**Directions for this task:**
Reproduce precisely the lines of the listing below, starting with the line that contains "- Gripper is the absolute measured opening" and stopping after the line that contains "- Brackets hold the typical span"; include nothing else.

Available records below:

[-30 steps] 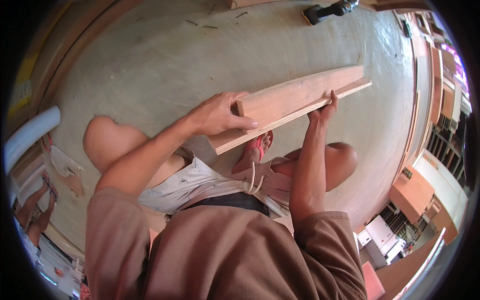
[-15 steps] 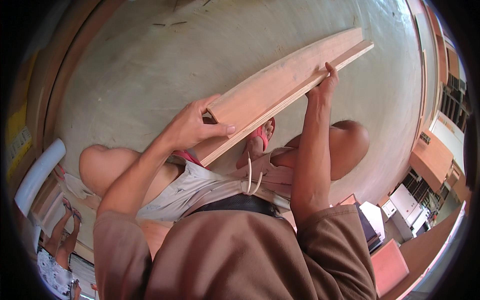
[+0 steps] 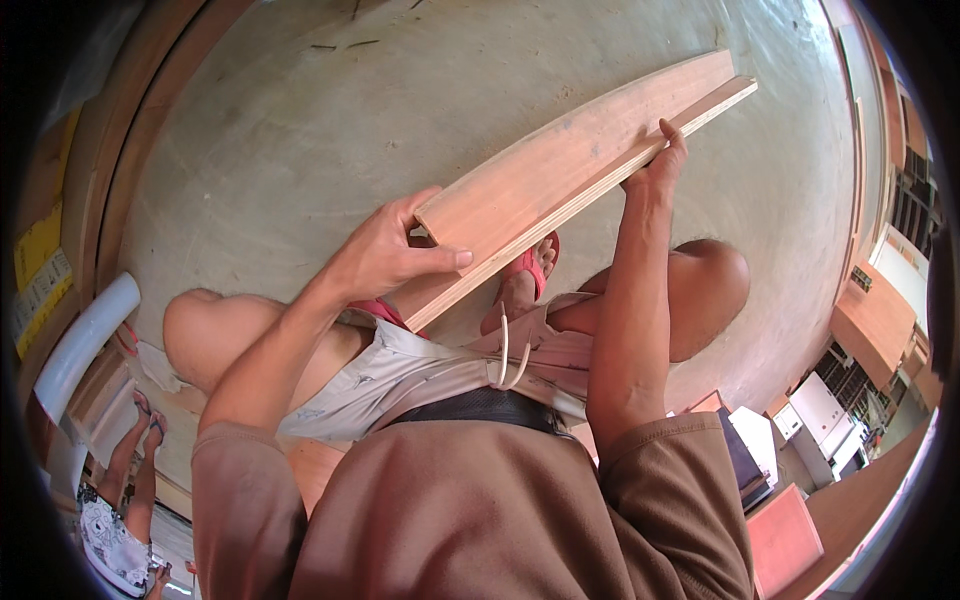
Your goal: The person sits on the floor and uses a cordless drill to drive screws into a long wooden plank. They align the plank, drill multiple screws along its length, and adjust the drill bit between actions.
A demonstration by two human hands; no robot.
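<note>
Two long plywood boards meet along their length at an angle, slanting from my lap up toward the far right. The upright board (image 3: 570, 140) stands on the flat board (image 3: 520, 232), whose layered edge faces me. My left hand (image 3: 400, 248) grips the near end, its thumb on the flat board and its fingers behind the upright one. Farther along, my right hand (image 3: 660, 160) holds the flat board from beneath, with the thumb over its edge. Whether the two boards are fastened together cannot be seen.
Grey floor (image 3: 280, 130) lies beyond the boards, with thin dark scraps (image 3: 345, 45) on it. A pale blue roll (image 3: 88, 345) and another person's legs (image 3: 135, 470) are at the left. Wooden panels and a brown cabinet (image 3: 875, 315) stand at the right.
The far end of the boards and my right hand have shifted slightly right and up. My left hand keeps its hold, almost unmoved.
</note>
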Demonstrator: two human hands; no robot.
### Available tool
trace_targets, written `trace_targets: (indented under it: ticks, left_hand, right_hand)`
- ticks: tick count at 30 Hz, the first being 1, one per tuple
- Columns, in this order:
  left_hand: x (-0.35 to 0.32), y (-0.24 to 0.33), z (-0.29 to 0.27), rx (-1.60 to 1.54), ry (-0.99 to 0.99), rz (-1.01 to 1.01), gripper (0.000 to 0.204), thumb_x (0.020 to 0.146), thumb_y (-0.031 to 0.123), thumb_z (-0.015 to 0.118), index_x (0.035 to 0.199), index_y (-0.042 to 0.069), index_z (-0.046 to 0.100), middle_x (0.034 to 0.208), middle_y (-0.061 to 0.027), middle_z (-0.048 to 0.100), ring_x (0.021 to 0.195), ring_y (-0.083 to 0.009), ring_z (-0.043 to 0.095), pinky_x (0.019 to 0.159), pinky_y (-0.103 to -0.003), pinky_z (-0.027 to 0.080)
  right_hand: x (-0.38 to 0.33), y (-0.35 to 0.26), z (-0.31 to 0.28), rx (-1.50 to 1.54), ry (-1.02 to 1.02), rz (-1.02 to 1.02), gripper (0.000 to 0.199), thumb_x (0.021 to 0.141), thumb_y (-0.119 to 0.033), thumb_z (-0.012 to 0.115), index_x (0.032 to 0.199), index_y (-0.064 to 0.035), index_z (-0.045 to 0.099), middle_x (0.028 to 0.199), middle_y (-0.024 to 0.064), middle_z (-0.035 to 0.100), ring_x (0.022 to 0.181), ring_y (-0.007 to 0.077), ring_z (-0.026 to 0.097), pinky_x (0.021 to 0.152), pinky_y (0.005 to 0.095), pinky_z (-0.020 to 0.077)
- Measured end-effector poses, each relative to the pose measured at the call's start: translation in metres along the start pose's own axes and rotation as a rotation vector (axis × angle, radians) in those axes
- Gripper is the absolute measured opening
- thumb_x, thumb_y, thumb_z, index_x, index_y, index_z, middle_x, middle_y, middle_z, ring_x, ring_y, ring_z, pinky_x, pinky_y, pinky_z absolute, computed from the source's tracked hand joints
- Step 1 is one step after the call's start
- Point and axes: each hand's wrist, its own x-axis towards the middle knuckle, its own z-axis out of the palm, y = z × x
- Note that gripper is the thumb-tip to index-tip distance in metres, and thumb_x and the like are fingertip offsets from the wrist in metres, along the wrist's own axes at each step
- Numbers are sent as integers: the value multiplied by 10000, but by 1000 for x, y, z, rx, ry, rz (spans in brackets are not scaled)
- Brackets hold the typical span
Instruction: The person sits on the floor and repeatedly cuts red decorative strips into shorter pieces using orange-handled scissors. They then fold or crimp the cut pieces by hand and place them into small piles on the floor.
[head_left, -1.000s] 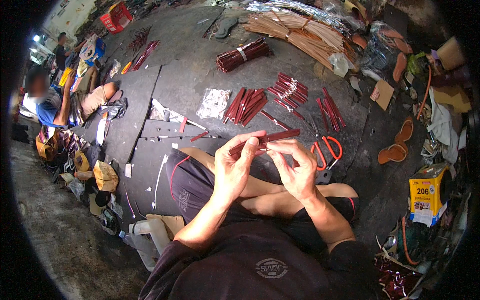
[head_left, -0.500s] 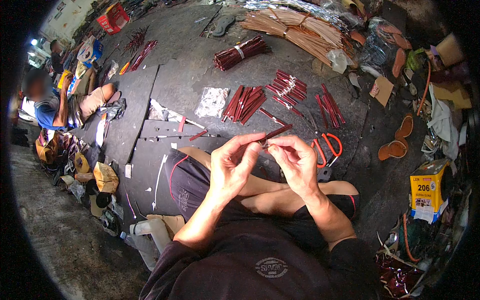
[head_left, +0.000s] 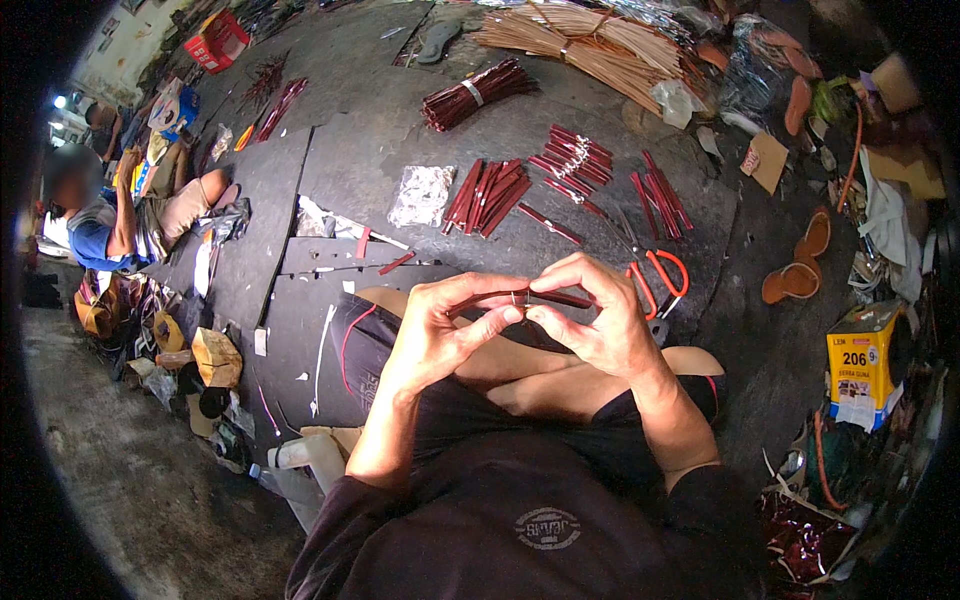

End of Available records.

**Expected output:**
- Gripper is the absolute measured opening
- thumb_x, thumb_y, thumb_z, index_x, index_y, index_z, middle_x, middle_y, middle_z, ring_x, ring_y, ring_z, pinky_x, pinky_y, pinky_z absolute, computed from the source's tracked hand joints
- Step 1 is one step after the call's start
- Point and axes: each hand's wrist, its own x-axis towards the middle knuckle, its own z-axis out of the palm, y = z × x
- Note that gripper is the thumb-tip to index-tip distance in metres, and thumb_x and the like are fingertip offsets from the wrist in metres, along the wrist's own axes at each step
- Numbers are sent as integers: the value multiplied by 10000, but by 1000 for x, y, z, rx, ry, rz (spans in brackets are not scaled)
- Brackets hold the typical span

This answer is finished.